* [TASK ITEM]
Copy out the whole listing exactly as written, leaving the pictures behind.

________________

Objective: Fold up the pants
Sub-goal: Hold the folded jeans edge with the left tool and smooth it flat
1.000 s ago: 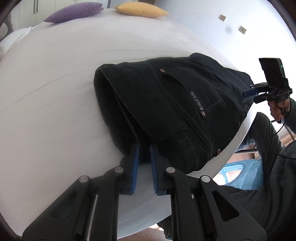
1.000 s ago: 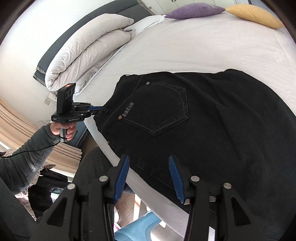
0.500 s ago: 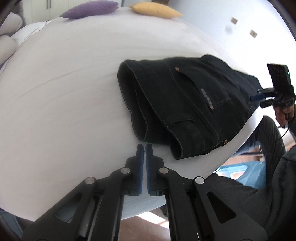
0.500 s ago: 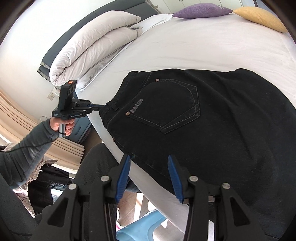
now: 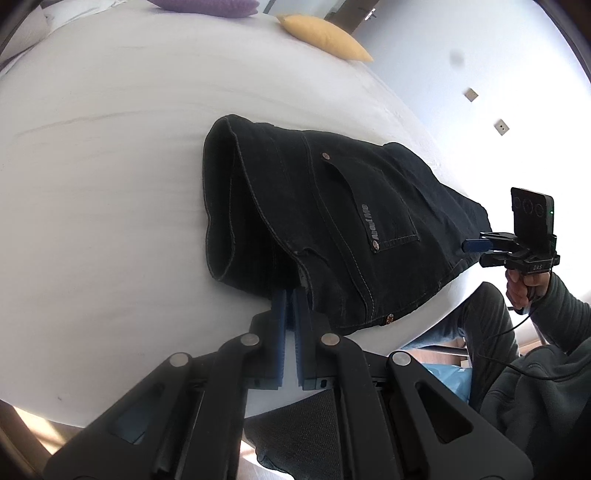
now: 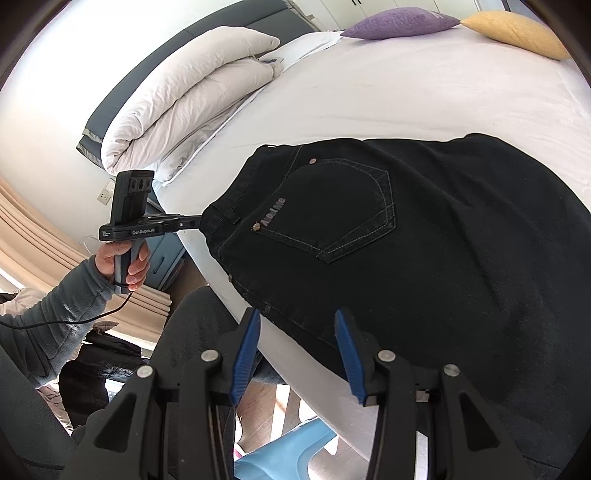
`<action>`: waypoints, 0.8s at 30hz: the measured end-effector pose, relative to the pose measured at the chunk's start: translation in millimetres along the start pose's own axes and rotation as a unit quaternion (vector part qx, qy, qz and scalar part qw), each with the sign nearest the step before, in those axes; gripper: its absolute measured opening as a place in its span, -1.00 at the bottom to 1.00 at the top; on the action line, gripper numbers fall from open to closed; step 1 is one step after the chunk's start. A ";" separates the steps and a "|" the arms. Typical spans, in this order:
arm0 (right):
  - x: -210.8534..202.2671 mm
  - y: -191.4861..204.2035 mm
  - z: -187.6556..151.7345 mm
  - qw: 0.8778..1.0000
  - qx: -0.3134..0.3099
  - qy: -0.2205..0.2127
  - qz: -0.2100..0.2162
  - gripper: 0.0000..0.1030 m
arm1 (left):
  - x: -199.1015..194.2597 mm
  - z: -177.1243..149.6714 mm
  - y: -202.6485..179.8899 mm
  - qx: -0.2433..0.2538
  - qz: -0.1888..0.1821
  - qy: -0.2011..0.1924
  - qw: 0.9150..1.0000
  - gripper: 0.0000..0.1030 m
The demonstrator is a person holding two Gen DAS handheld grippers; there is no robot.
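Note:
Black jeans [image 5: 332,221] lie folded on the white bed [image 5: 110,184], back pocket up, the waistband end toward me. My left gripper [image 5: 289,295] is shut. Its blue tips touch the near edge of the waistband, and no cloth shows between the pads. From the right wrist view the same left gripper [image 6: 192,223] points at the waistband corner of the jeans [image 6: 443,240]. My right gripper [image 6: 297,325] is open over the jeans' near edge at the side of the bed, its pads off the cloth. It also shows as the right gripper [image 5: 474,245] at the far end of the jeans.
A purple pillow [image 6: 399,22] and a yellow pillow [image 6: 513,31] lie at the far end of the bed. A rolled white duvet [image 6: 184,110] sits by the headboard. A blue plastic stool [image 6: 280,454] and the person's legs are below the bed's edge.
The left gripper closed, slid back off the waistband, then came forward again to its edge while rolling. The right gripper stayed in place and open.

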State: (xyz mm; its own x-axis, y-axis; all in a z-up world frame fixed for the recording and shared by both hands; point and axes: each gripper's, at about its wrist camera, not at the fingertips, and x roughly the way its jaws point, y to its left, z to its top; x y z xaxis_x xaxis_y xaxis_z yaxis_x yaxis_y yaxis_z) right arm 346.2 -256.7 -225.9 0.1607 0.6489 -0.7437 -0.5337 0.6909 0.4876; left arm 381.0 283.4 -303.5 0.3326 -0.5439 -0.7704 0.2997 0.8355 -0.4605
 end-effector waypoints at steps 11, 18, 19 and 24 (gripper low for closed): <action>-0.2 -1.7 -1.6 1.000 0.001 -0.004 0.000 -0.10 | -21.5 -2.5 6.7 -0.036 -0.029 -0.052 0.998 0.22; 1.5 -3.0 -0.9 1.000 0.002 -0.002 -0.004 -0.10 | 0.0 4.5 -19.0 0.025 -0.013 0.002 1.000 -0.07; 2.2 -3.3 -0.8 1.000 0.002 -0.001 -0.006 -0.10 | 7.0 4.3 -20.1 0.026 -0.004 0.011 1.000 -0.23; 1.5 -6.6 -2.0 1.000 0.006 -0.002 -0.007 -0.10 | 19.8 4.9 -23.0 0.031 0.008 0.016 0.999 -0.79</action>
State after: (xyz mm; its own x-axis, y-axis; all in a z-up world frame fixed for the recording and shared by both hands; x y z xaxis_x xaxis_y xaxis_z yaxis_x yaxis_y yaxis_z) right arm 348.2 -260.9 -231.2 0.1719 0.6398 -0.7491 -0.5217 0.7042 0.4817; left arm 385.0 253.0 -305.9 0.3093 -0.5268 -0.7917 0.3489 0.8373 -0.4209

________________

* [EXERCISE SOLUTION]
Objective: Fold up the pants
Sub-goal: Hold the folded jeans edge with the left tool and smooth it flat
1.000 s ago: 
1.000 s ago: 
0.500 s ago: 
0.500 s ago: 
now: 
now: 
`<action>`: waypoints, 0.8s at 30hz: the measured end-effector pose, relative to the pose measured at the chunk's start: translation in millimetres along the start pose's own axes and rotation as a unit quaternion (vector part qx, qy, qz and scalar part qw), each with the sign nearest the step before, in those axes; gripper: its absolute measured opening as a place in its span, -1.00 at the bottom to 1.00 at the top; on the action line, gripper numbers fall from open to closed; step 1 is one step after the chunk's start. A ";" separates the steps and a "|" the arms. Typical spans, in this order:
arm0 (right):
  - x: -210.8534..202.2671 mm
  - y: -191.4861..204.2035 mm
  - z: -187.6556..151.7345 mm
  - qw: 0.8778..1.0000
  - qx: -0.3134..0.3099
  - qy: -0.2205..0.2127
  - qz: -0.2100..0.2162
  - gripper: 0.0000..0.1030 m
arm1 (left):
  - x: -199.1015..194.2597 mm
  - z: -177.1243..149.6714 mm
  - y: -202.6485..179.8899 mm
  - qx: -0.2433..0.2538
  - qz: -0.1888..0.1821
  - qy: -0.2011..0.1924
  - qw: 0.9150..1.0000
  - gripper: 0.0000..0.1030 m
The demonstrator is a person holding two Gen DAS handheld grippers; there is no robot.
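Note:
Black jeans [image 5: 332,221] lie folded on the white bed [image 5: 110,184], back pocket up, the waistband end toward me. My left gripper [image 5: 289,295] is shut. Its blue tips touch the near edge of the waistband, and no cloth shows between the pads. From the right wrist view the same left gripper [image 6: 192,223] points at the waistband corner of the jeans [image 6: 443,240]. My right gripper [image 6: 297,325] is open over the jeans' near edge at the side of the bed, its pads off the cloth. It also shows as the right gripper [image 5: 474,245] at the far end of the jeans.
A purple pillow [image 6: 399,22] and a yellow pillow [image 6: 513,31] lie at the far end of the bed. A rolled white duvet [image 6: 184,110] sits by the headboard. A blue plastic stool [image 6: 280,454] and the person's legs are below the bed's edge.
The left gripper closed, slid back off the waistband, then came forward again to its edge while rolling. The right gripper stayed in place and open.
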
State: (xyz mm; its own x-axis, y-axis; all in a z-up world frame fixed for the recording and shared by both hands; point and axes: each gripper's, at about its wrist camera, not at the fingertips, and x roughly the way its jaws point, y to its left, z to its top; x y z xaxis_x xaxis_y xaxis_z yaxis_x yaxis_y yaxis_z) right arm 346.2 -256.7 -225.9 0.1607 0.6489 -0.7437 -0.5337 0.6909 0.4876; left arm 381.0 283.4 -303.5 0.3326 -0.5439 -0.7704 0.2997 0.8355 -0.4605
 end-effector waypoints at steps 11, 18, 19 and 24 (gripper low for closed): <action>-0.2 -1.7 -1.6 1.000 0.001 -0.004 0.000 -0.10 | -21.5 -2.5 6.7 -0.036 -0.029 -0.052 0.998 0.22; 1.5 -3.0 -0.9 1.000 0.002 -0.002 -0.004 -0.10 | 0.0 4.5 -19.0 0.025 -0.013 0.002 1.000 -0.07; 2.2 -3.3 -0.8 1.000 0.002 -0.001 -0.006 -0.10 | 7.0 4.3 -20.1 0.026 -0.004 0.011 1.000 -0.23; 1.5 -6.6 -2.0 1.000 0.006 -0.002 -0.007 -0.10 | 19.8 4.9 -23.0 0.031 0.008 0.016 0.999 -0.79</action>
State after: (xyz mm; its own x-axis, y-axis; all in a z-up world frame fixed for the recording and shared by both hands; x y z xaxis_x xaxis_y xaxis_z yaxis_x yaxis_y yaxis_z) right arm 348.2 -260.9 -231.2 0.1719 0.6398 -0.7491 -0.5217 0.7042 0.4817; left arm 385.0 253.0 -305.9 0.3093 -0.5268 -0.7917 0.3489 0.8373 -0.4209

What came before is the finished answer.